Pela primeira vez na sua história de 119 anos, o Timbu jogou com um padrão preto

Um fato histórico, num confronto inédito no futebol brasileiro. Um ato de coragem e dignidade de quem quer resgatar a sua imagem diante de um grave erro cometido no passado. Assim pode ser definida a inusitada noite desta sexta-feira, 18 de setembro, nos Aflitos.
Em jogo válido pela 10ª rodada da Série B 2020, o Náutico empatou com a Chapecoense por 1 a 1. Mas as atenções se voltaram especialmente ao uniforme do Timbu. É que pela primeira vez na sua centenária história, o Náutico entrou em campo com um padrão preto.
A ação de marketing fez parte da campanha “Vidas negras importam” e trouxe à tona uma necessária reflexão e autocrítica por parte da instituição, que cometeu um erro grave no passado: a prática de racismo.
Até o início da década de 1960, o Clube não aceitava o ingresso de profissionais negros nas suas equipes. O treinador Gentil Cardoso foi o pioneiro a quebrar essa terrível escrita.
“Gostaríamos de apagar esses casos do racismo em nosso passado. Mas isso não possível. Um pedido de desculpas não é suficiente. O que a gente pode, e vai fazer, é contribuir cada vez mais no combate ao racismo estrutural e a violência contra os negros”, garante o texto na peça institucional.
Para isso, o Clube criou mecanismos internos para que casos de racismo sejam mais rapidamente denunciados e apurados.
FATÍDICO EPISÓDIO
Quando aconteceu o fatídico e deletério episódio por parte de torcedores na arquibancada dos Aflitos, no Campeonato Pernambuco de 2002, eu estava lá.
Perplexo fiquei e desaprovei de pronto aquele ato horrendo e não condizente com a dignidade humana. Como uma forma de hipnose coletiva, alguns insanos começaram a ecoar de forma intensa os urros imitando um macaco. De repente, o coro foi se tornando mais forte, a cada tiro de meta cobrado pelo então goleiro do Santa Cruz.
Com razão, Nilson se irritou e pediu providências ao árbitro. Porém, naquela época, há pouco mais de 18 anos, nada poderia ser feito contra a atitude nefasta.
Mas hoje, creio que o assunto esteja sendo definitivamente passado a limpo.
A CORAGEM DA AUTOCRÍTICA
Não é novidade para quem acompanha futebol de que a arquibancada é uma espécie de território “sem dono e sem lei”. É o divã informal da brutalidade e estupidez humana, onde se descarrega frustrações, e se agride verbalmente, e também com gestos, torcedores, jogadores, árbitros…
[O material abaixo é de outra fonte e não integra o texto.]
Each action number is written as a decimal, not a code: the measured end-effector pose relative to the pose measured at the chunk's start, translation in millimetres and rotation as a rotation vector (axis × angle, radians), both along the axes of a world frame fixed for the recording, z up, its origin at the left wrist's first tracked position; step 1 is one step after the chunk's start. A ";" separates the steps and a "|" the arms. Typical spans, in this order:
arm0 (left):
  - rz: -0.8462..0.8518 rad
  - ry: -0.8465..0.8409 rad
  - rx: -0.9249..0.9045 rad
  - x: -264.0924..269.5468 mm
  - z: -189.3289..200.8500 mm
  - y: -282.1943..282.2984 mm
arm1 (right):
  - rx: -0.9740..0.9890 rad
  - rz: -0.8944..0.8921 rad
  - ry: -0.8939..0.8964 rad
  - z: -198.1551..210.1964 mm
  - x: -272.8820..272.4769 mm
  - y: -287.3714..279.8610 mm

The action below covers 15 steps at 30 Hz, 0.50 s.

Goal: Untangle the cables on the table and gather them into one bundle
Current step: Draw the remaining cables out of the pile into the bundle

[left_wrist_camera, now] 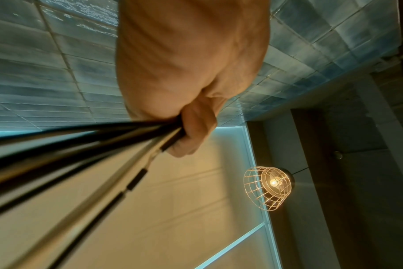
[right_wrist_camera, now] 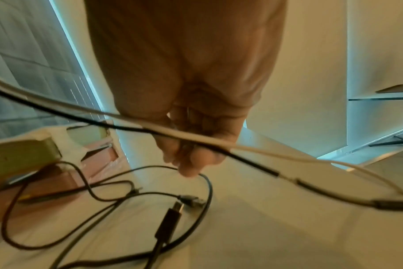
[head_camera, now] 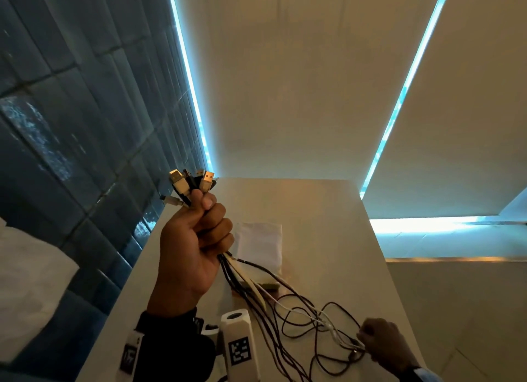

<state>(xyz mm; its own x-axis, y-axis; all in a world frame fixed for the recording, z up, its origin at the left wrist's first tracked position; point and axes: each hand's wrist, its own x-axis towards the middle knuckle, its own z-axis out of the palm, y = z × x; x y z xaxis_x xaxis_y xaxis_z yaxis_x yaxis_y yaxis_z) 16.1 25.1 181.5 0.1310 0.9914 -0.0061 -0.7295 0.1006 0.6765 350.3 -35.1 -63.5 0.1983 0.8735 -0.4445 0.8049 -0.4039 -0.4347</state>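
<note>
Most plug ends (head_camera: pixel 191 182) sit gathered in your fisted left hand (head_camera: pixel 194 239); your right hand (head_camera: pixel 382 341) pinches trailing cables (head_camera: pixel 302 319) on the table (head_camera: pixel 328 210), loops left to straighten.

In front of me a pale table (head_camera: pixel 328 239) runs away toward the far wall. On it lies a white folded cloth (head_camera: pixel 259 244), and just nearer than that a small olive-green box (right_wrist_camera: pixel 19 156) sits on a reddish-brown flat thing (right_wrist_camera: pixel 58 182) I can't identify. To my left stands a wall of dark blue tiles (head_camera: pixel 71 110), edged by a bright cyan light strip (head_camera: pixel 188 76); a second strip (head_camera: pixel 407 87) slants on the right. A wire-caged lamp (left_wrist_camera: pixel 268 187) glows warm overhead.
</note>
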 end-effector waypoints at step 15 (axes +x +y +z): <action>0.009 0.075 0.007 1.4 -2.5 1.3 | 0.083 0.252 -0.190 -1.5 -17.3 18.1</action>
<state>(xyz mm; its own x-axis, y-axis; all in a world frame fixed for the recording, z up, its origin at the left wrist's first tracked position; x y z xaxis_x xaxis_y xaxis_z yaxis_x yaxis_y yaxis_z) 17.6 26.4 179.0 0.1210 0.9926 -0.0087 -0.6779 0.0891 0.7297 333.0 -17.0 -65.0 0.0439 0.9374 -0.3456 0.9450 -0.1512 -0.2901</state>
Além do racismo, o machismo, a homofobia e até mesmo a misoginia ainda são praticados num estádio de futebol. E aí eu me volto para os cenários nacional e até mesmo internacional.
É preciso seguir o exemplo do Náutico e se fazer uma tomada de atitude por parte de todos que fazem o futebol, até mesmo o desporto como um todo. Pois ainda há muito no que se avançar em relação ao combate ao racismo em todos os âmbitos da vida humana.